§ Work request: The required output is the whole listing below, unchanged.
- Opening Delimiter -
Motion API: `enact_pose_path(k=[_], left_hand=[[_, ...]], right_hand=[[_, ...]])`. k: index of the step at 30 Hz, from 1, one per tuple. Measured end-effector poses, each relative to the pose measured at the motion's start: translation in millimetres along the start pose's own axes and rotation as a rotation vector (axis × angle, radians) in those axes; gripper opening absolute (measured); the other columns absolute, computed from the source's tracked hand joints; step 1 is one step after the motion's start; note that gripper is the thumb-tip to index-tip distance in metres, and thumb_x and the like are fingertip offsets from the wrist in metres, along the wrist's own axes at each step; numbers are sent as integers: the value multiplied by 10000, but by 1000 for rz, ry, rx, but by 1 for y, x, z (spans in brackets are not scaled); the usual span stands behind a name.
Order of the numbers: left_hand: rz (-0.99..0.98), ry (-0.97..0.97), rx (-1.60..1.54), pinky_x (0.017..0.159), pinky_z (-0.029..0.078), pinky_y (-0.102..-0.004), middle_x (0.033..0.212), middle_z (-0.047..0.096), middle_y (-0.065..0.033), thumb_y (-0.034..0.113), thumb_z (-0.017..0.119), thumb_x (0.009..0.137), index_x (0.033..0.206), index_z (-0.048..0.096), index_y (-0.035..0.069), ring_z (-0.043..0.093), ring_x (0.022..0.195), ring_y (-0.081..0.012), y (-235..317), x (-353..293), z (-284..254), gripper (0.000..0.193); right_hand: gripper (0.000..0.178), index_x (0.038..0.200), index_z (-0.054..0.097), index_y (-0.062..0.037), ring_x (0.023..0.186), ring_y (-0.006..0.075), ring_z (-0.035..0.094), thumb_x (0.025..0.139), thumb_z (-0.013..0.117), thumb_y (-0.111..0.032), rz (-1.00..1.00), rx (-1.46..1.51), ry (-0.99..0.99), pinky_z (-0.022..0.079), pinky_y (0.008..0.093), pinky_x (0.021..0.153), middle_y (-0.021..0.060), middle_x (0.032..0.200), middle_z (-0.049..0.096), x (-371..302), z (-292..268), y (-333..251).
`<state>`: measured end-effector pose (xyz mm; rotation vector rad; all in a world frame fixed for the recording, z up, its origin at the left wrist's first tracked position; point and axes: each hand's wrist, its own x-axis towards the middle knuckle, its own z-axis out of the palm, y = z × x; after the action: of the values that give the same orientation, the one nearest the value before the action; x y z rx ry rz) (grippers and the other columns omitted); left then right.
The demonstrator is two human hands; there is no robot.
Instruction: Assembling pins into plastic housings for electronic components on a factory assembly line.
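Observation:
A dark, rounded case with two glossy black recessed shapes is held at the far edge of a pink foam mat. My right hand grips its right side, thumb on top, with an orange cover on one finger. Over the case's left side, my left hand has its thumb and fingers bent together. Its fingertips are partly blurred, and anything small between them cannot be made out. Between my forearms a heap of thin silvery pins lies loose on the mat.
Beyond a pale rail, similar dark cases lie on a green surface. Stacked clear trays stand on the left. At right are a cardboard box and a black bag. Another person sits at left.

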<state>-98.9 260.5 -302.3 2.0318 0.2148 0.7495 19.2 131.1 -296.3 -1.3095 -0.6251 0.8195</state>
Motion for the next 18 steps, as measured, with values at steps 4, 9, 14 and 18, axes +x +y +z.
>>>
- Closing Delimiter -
§ Problem solution:
Motion API: `enact_pose_path(k=[_], left_hand=[[_, ...]], right_hand=[[_, ...]])`. k: index of the step at 30 Hz, from 1, one per tuple. Measured end-effector poses, each relative to the pose measured at the motion's start: translation in millimetres along the start pose's own axes and rotation as a rotation vector (axis × angle, radians) in those axes; gripper opening absolute (measured); the other columns absolute, computed from the source's tracked hand joints; step 1 is one step after the motion's start; note that gripper is the thumb-tip to index-tip distance in metres, and thumb_x and the like are fingertip offsets from the wrist in metres, along the wrist's own axes at each step; numbers are sent as integers: the value multiplied by 10000, but by 1000 for rz, ry, rx, but by 1 for y, x, z (spans in brackets are not scaled); the usual span stands behind a name.
Order of the numbers: left_hand: rz (-0.99..0.98), ry (-0.97..0.97), rx (-1.60..1.54), pinky_x (0.017..0.159), pinky_z (-0.029..0.078), pinky_y (-0.102..-0.004), middle_x (0.033..0.212), middle_z (-0.047..0.096), middle_y (-0.065..0.033), thumb_y (-0.034..0.113), thumb_z (-0.017..0.119), thumb_x (0.009..0.137), index_x (0.033..0.206), index_z (-0.048..0.096), index_y (-0.035..0.069), ring_z (-0.043..0.093), ring_x (0.022..0.195), ring_y (-0.081..0.012), y (-235..317), x (-353..293), z (-284..254), gripper (0.000..0.193); right_hand: gripper (0.000..0.178), index_x (0.038..0.200), index_z (-0.054..0.097), index_y (-0.062..0.037), ring_x (0.023..0.186), ring_y (-0.006..0.075), ring_z (-0.035..0.094), thumb_x (0.025..0.139), thumb_z (-0.013..0.117), thumb_y (-0.111..0.032), rz (-1.00..1.00), rx (-1.46..1.51), ry (-0.99..0.99), pinky_z (-0.022..0.079), pinky_y (0.008..0.093), pinky_x (0.021..0.153), middle_y (-0.021..0.060), middle_x (0.032..0.200), middle_z (-0.049..0.096), x (-371..302), z (-292..268), y (-333..251).
`<state>`: measured end-effector pose (xyz mm; rotation vector rad; all in a world frame fixed for the recording, z up, its origin at the left wrist's first tracked position; point and axes: each hand's wrist, its own x-axis towards the middle knuckle, its own z-axis out of the palm, y = z × x; after the action: of the values that give the same orientation, the one nearest the value before the action; x y z rx ry rz) (grippers and the other columns omitted); left then right.
The demonstrator is two human hands; there is no robot.
Instruction: Assembling pins into plastic housings for electronic components on a factory assembly line.
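Observation:
A dark, rounded case with two glossy black recessed shapes is held at the far edge of a pink foam mat. My right hand grips its right side, thumb on top, with an orange cover on one finger. Over the case's left side, my left hand has its thumb and fingers bent together. Its fingertips are partly blurred, and anything small between them cannot be made out. Between my forearms a heap of thin silvery pins lies loose on the mat.
Beyond a pale rail, similar dark cases lie on a green surface. Stacked clear trays stand on the left. At right are a cardboard box and a black bag. Another person sits at left.
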
<state>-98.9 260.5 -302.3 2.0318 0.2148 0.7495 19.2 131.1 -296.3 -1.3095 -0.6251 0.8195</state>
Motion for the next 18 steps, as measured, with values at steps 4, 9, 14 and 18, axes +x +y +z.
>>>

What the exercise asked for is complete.